A bounded-time, Pandoc-leaning Markdown parser with GFM, Extra/kramdown, math, fenced divs, and XHTML output.

Project description

xhtmlmd

A Rust Markdown parser and XHTML renderer.

The parser is tree-oriented. It preserves the structure and attributes needed for XHTML output, but it does not try to round-trip source text. The dialect is CommonMark/GFM for the core and GFM features, with Pandoc-leaning choices where extension families disagree.
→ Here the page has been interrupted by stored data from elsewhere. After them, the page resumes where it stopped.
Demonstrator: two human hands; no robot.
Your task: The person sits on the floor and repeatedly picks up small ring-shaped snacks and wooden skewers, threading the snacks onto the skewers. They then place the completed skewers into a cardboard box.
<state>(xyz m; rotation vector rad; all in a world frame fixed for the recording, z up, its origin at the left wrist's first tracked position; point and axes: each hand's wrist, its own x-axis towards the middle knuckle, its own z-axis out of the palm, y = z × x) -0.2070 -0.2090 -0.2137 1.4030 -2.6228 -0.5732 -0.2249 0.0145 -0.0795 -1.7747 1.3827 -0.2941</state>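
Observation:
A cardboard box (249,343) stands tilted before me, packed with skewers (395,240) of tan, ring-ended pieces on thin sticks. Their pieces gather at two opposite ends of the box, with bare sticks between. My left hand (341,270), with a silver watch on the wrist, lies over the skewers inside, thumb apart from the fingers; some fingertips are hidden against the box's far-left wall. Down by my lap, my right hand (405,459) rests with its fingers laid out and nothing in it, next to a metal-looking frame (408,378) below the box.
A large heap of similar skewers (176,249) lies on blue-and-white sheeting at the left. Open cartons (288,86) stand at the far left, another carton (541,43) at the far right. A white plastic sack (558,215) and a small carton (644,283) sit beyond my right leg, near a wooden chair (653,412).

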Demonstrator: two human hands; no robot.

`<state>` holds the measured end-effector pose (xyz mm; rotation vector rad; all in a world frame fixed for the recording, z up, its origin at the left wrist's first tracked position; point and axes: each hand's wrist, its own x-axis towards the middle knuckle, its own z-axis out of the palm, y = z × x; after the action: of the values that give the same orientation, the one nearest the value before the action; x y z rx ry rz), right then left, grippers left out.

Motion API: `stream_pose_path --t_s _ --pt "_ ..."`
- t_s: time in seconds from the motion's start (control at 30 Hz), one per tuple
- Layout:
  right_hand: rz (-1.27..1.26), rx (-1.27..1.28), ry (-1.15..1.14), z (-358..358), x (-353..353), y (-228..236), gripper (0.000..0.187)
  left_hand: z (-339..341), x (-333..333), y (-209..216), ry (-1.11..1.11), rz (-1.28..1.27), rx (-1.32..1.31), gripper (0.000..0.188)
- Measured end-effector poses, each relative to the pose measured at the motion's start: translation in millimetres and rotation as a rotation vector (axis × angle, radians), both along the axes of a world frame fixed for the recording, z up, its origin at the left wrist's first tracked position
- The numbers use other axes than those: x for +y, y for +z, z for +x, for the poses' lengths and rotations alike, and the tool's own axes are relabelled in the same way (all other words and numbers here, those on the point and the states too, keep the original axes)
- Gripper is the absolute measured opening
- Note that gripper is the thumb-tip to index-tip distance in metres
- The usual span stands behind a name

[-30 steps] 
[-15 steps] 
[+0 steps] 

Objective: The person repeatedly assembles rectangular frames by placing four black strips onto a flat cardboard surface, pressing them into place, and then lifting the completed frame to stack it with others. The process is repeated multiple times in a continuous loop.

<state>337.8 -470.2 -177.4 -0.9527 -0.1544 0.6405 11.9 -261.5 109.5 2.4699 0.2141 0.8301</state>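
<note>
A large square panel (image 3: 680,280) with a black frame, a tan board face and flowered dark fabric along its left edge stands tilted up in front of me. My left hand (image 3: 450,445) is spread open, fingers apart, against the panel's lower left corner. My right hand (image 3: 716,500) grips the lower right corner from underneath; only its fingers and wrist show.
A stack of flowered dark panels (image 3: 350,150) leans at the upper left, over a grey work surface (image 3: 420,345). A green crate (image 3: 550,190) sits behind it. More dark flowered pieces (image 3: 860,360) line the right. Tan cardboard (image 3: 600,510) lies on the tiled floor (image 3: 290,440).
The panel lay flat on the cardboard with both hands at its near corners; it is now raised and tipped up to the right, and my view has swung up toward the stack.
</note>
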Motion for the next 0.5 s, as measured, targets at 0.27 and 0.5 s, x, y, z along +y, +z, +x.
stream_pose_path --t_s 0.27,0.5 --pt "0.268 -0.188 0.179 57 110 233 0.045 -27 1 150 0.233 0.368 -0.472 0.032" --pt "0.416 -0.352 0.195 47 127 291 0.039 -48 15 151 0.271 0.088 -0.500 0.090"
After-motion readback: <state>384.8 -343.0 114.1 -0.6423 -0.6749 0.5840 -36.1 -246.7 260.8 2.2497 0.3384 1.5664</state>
xhtmlmd is largely implemented using AI, except for the tests. The tests are largely adapted from cmark-gfm, PHP Markdown Extra, kramdown, and Mistlefoot. Credit for xhtmlmd really belongs to the authors of these tests, and of the CommonMark docs, which is where the hard work was done.

Implemented syntax

  • Core block syntax: paragraphs, ATX/setext headings, thematic breaks, block quotes, ordered/unordered lists, indented code, raw HTML, link reference definitions.
  • GFM: pipe tables with alignment, task lists, ~~x~~ strikethrough, angle and bare autolinks, plus opt-in tagfiltering.
  • Code: backtick/tilde fenced code blocks, info strings, and Pandoc-style code attributes.
  • HTML-in-Markdown: block containers opened with markdown="1"; the control attribute is stripped, indented code blocks are disabled inside the container, and fenced code is the code-block syntax there.
  • Math: four modes: brackets for \(...\) and \[...\], dollars for those plus $...$ and $$...$$ using Pandoc's non-space/digit dollar rules, on to preserve \(...\) and \[...\] delimiters for client-side renderers such as KaTeX, and off. Brackets mode is the default.
  • Attributes and inline spans: Pandoc/kramdown-style {#id .class key="value"}, block IALs {: ...}, span IALs, ALDs such as {:note: #id .class} with references, superscript ^x^, subscript ~x~, and highlight ==x==.
  • Definition lists: PHP Markdown Extra/Pandoc-style Term followed by : definition or ~ definition.
  • Footnotes: [^id] references to defined [^id]: definitions with indented continuation blocks.
  • Abbreviations: *[HTML]: Hyper Text Markup Language definitions render matching text as <abbr>.
  • Fenced divs: Pandoc/Quarto/Djot-style ::: containers with attributes or a single class word.

Usage

Install via pip to get both the Python API and the native xhtmlmd CLI:

pip install xhtmlmd

The CLI reads Markdown from stdin or from an optional file path and writes an XHTML fragment to stdout:

echo '# Hello' | xhtmlmd
xhtmlmd input.md > out.xhtml
xhtmlmd --math=on input.md > out.xhtml
xhtmlmd --math=dollars input.md > out.xhtml

Python API:

from xhtmlmd import to_xhtml

html = to_xhtml(r"\(x^2\)")
html_for_katex = to_xhtml(r"\(x^2\)", math="on")
html_with_dollars = to_xhtml("$x$", math="dollars")

Callbacks

Python callers can override rendered nodes with callbacks. Each callback receives a node dict and the default XHTML for that node. Return None to keep the default, or return replacement XHTML.

Callback names:

  • Blocks: paragraph, heading, block_quote, list, definition_list, code_block, html_block, html_container, thematic_break, table, div, math_block
  • Inlines: text, soft_break, hard_break, emph, strong, strike, superscript, subscript, highlight, code, link, image, autolink, abbr, html_inline, math_inline, footnote_ref, span
from fastpylight import highlight
from xhtmlmd import to_xhtml

def highlight_code(node, default_html):
    if node["lang"] != "python": return None
    return highlight(node["text"], node["lang"]) + "\n"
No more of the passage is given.